* To do *
Going through the data below, tally every line where the string "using" occurs, then give only the tally.

= Beginning of Section =

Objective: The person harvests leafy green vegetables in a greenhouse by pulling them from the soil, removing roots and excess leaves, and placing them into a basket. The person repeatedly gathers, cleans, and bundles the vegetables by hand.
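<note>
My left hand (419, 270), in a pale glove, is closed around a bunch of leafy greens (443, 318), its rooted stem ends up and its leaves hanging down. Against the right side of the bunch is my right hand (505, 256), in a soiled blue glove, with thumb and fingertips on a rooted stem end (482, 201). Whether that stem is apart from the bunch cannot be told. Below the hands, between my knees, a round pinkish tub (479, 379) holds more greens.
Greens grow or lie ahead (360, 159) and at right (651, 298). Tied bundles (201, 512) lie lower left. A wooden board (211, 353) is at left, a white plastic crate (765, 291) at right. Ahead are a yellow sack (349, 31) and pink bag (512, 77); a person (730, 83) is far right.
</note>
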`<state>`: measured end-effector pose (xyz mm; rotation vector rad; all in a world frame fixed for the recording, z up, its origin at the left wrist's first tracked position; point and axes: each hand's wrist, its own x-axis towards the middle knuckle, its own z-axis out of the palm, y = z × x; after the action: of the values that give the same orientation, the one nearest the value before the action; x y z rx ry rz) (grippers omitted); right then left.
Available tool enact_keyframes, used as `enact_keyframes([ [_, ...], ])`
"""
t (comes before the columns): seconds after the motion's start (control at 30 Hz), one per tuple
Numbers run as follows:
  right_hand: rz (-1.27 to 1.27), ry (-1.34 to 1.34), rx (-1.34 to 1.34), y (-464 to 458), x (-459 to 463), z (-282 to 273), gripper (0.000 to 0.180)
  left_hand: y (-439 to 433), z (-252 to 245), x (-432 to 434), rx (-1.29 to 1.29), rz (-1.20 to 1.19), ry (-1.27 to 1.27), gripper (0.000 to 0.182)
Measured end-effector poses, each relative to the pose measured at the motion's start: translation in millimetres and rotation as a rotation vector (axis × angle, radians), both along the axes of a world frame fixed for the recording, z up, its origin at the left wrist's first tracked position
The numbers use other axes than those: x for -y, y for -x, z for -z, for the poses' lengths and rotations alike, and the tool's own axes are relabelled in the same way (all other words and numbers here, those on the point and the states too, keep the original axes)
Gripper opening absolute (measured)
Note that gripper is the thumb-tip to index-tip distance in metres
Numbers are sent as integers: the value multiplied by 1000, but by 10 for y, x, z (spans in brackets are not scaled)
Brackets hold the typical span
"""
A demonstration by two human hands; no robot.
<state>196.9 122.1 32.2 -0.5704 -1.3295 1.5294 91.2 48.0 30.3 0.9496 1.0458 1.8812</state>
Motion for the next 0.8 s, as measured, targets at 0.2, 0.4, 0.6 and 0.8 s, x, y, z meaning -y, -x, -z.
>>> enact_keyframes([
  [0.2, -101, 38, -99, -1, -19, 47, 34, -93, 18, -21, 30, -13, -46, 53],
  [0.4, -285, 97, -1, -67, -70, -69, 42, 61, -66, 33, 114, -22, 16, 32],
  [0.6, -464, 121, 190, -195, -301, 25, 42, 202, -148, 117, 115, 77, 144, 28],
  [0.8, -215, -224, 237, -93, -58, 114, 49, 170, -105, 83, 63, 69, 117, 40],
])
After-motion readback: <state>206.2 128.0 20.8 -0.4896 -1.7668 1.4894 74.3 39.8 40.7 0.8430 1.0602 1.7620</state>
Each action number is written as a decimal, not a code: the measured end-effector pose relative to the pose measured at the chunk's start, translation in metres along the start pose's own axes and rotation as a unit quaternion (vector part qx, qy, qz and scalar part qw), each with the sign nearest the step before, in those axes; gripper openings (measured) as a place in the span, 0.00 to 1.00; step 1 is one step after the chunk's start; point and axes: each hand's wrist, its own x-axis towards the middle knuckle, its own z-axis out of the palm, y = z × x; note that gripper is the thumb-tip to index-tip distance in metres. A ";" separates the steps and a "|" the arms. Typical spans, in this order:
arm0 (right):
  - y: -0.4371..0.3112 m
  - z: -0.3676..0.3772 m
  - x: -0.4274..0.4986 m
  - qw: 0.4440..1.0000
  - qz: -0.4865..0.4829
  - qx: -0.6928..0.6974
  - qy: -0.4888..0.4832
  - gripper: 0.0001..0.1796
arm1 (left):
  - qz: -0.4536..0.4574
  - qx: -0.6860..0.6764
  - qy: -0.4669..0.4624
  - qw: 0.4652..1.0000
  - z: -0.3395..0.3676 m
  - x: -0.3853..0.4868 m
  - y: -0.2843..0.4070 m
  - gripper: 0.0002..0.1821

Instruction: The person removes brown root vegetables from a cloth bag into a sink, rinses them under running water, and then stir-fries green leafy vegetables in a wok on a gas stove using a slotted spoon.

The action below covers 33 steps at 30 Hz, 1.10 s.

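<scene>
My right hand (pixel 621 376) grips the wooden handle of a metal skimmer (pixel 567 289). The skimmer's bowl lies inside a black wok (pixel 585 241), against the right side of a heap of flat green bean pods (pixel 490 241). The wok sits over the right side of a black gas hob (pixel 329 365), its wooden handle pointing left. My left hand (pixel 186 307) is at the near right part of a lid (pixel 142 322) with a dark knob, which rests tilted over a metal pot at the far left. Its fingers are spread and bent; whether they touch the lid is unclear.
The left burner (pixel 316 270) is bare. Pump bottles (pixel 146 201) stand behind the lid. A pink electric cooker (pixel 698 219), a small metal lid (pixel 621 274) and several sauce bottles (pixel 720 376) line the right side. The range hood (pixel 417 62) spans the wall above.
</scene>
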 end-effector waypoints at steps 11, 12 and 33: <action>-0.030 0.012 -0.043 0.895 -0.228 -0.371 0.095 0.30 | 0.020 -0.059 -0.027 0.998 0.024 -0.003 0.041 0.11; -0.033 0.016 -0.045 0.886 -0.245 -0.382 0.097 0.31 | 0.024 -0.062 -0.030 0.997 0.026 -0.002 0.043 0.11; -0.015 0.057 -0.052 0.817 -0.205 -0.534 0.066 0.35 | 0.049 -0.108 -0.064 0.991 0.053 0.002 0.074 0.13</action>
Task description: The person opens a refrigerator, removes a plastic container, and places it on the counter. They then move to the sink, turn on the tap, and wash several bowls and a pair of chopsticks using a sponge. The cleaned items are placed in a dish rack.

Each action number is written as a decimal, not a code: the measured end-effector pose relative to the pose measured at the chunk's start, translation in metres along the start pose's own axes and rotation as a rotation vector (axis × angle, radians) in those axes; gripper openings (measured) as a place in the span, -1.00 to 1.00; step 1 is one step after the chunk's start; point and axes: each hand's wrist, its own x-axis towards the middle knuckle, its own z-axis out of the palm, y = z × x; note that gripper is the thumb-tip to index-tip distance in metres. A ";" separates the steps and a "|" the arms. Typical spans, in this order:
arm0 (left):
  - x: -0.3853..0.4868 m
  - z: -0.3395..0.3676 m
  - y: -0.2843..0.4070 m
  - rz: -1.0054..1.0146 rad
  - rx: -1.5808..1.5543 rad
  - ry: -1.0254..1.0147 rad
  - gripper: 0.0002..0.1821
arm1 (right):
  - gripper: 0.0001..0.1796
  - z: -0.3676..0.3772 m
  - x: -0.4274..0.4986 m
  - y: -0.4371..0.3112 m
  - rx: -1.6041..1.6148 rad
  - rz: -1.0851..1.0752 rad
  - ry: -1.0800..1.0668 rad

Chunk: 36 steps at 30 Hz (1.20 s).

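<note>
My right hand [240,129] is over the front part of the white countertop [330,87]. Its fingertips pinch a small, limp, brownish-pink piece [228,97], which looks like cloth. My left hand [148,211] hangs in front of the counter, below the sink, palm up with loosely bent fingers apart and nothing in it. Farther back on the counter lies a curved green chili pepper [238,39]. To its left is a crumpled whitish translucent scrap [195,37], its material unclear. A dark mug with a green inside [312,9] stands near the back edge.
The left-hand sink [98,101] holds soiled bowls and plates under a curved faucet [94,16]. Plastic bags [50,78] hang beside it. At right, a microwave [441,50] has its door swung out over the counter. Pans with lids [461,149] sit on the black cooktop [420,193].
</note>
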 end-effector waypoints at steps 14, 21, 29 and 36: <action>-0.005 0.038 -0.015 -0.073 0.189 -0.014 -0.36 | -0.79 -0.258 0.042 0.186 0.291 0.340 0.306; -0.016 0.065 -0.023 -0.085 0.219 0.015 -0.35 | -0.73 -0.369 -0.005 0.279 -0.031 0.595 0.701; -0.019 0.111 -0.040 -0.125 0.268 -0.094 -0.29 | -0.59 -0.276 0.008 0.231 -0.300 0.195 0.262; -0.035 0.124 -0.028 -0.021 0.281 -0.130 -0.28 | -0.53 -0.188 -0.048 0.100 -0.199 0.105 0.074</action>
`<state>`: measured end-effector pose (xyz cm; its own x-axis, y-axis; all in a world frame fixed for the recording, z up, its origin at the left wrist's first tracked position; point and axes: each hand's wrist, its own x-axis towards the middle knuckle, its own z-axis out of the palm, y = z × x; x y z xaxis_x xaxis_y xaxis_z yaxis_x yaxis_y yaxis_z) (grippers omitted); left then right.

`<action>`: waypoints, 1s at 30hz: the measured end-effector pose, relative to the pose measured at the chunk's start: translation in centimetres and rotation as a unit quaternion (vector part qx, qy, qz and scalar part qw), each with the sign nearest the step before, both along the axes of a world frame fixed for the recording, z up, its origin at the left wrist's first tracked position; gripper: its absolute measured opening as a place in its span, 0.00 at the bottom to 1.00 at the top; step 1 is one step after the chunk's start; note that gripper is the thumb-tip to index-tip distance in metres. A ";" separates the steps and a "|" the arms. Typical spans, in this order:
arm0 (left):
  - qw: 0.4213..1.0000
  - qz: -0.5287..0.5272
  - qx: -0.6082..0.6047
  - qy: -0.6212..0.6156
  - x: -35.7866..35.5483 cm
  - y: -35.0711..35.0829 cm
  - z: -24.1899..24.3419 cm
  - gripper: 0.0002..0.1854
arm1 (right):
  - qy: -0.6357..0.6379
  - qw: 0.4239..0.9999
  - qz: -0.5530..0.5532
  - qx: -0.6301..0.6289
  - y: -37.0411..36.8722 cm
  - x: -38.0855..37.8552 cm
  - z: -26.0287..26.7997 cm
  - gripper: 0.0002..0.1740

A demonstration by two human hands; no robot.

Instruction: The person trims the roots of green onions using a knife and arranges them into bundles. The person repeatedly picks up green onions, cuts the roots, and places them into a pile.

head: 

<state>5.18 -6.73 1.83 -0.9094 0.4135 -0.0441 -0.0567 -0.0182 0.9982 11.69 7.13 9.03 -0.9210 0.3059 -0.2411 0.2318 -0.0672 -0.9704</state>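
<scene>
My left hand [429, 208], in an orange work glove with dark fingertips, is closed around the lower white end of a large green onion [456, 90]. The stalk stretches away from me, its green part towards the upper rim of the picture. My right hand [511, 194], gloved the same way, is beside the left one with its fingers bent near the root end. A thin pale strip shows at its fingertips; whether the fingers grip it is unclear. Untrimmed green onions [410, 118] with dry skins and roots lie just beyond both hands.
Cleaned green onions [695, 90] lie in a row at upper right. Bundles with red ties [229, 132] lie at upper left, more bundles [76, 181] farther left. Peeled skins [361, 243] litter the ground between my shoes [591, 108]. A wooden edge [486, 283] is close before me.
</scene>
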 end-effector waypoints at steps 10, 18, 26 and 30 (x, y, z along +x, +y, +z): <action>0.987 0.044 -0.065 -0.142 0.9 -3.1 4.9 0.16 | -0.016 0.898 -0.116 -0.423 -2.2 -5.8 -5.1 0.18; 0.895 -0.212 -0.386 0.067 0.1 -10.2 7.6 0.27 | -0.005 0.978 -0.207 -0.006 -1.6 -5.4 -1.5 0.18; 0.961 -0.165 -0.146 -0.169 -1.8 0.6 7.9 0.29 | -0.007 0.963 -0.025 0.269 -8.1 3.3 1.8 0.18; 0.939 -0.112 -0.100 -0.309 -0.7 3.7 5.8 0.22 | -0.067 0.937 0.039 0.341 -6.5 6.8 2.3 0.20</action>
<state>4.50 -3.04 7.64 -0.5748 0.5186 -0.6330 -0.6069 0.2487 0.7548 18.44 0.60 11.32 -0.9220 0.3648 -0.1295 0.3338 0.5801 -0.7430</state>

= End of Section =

* Output for this task *
3